Bild: OFF/AFP/Getty Images
Salvador Allende: Ein Präsident des Volkes
Erst drei Jahre zuvor war der Sozialist Salvador Allende ins Amt gewählt worden. Weil er Firmen verstaatlicht und Großgrundbesitzer enteignet, begegnet seine Regierung von Anfang an heftigem Widerstand. Auch den USA ist so viel Sozialismus in Südamerika ein Dorn im Auge. Mit Hilfe der CIA boykottiert sie Allendes Wirtschaftspolitik und macht in chilenischen Medien Stimmung gegen die Regierung.

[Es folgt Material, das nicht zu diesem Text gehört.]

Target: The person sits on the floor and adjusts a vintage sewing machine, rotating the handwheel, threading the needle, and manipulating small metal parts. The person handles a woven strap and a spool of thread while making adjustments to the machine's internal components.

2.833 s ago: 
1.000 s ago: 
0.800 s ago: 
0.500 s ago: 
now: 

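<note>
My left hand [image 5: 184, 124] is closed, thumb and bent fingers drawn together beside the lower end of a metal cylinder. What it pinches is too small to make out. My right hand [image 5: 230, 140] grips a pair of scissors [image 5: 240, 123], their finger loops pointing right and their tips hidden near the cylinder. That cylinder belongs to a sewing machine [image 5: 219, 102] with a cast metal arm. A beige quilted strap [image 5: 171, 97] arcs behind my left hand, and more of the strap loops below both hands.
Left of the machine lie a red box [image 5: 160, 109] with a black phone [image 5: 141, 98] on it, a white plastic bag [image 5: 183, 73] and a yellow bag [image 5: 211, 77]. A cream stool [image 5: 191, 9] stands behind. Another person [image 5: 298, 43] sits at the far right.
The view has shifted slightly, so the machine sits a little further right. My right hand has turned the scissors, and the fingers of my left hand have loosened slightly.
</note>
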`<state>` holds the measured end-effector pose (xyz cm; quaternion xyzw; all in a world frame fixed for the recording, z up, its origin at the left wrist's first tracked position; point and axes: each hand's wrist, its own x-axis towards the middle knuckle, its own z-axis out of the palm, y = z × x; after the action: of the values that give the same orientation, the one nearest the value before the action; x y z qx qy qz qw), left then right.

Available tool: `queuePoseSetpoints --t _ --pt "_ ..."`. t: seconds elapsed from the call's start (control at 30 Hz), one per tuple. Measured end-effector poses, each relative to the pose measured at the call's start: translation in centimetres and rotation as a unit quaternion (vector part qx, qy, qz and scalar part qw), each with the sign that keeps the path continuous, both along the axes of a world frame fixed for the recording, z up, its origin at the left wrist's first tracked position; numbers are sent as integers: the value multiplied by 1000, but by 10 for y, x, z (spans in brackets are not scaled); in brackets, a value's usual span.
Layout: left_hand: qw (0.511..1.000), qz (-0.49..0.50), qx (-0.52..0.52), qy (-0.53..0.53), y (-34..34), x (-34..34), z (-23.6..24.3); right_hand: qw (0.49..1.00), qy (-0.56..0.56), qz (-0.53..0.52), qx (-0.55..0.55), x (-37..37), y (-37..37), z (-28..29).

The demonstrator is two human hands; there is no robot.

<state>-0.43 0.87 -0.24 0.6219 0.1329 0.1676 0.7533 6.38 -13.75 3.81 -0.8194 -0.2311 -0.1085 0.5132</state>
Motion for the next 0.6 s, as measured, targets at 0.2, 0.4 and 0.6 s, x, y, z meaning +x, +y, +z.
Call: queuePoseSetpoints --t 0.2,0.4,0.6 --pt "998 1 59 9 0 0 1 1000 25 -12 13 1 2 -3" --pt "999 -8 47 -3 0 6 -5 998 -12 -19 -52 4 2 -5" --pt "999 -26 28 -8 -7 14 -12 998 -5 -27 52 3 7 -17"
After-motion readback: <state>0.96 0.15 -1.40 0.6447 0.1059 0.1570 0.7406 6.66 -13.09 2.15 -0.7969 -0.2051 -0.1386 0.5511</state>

Bild: picture-alliance/dpa
Tod des Präsidenten
Noch am Tag des Putsches begeht Salvador Allende im Präsidentenpalast Selbstmord (im Bild wird seine Leiche aus dem Gebäude getragen). "Von hier zum Friedhof, ich bin kein Mann des Exils", hatte er schon beim Amtsantritt gesagt. Währenddessen wird das "Estadio Nacional", wo sonst Fußball gespielt wird, zum Konzentrationslager: 40.000 Menschen werden eingesperrt, Tausende gefoltert und ermordet.
Bild: picture-alliance/AP
Ein Stadion als Konzentrationslager
Auch Walter Ramirez, Kameramann des Films "Nach der Flucht", wird verhaftet. Am 11. September 1973 läuft der Student mit einem Kommilitonen durch Santiago. Soldaten nehmen beide fest - weil sein langhaariger Freund argentinische Pesos dabei hat, die er für eine Reise zu Frau und Sohn nach Argentinien braucht. Als mutmaßliche "Landesverräter" werden beide tagelang im Nationalstadion festgehalten.
Bild: DW/S. Spröer
Schüsse auf die Umkleidekabine
Walter Ramirez und sein Freund werden in einer Umkleidekabine mit fast einhundert anderen Männern zusammengesperrt. Alle teilen sich zwei Toiletten, Soldaten schießen von außen auf die Fenster - aus Langeweile. Nach einigen Tagen werden Walter und sein Freund freigelassen. Warum, weiß er bis heute nicht. Vielleicht, weil sein Vater für eine US-Firma arbeitete? Das Thema ist in seiner Familie tabu.
Bild: DW/S. Spröer
Vom General zum Diktator: Augusto Pinochet
Der Kopf hinter dem Putsch ist General Augusto Pinochet, Oberbefehlshaber der Streitkräfte. Von 1973 bis 1990 regiert er Chile diktatorisch: Linke Parteien und Gewerkschaften sind verboten, Presse- und Meinungsfreiheit abgeschafft. Von den USA, aber auch von Politikern in Deutschland, wird das Pinochet-Regime massiv unterstützt.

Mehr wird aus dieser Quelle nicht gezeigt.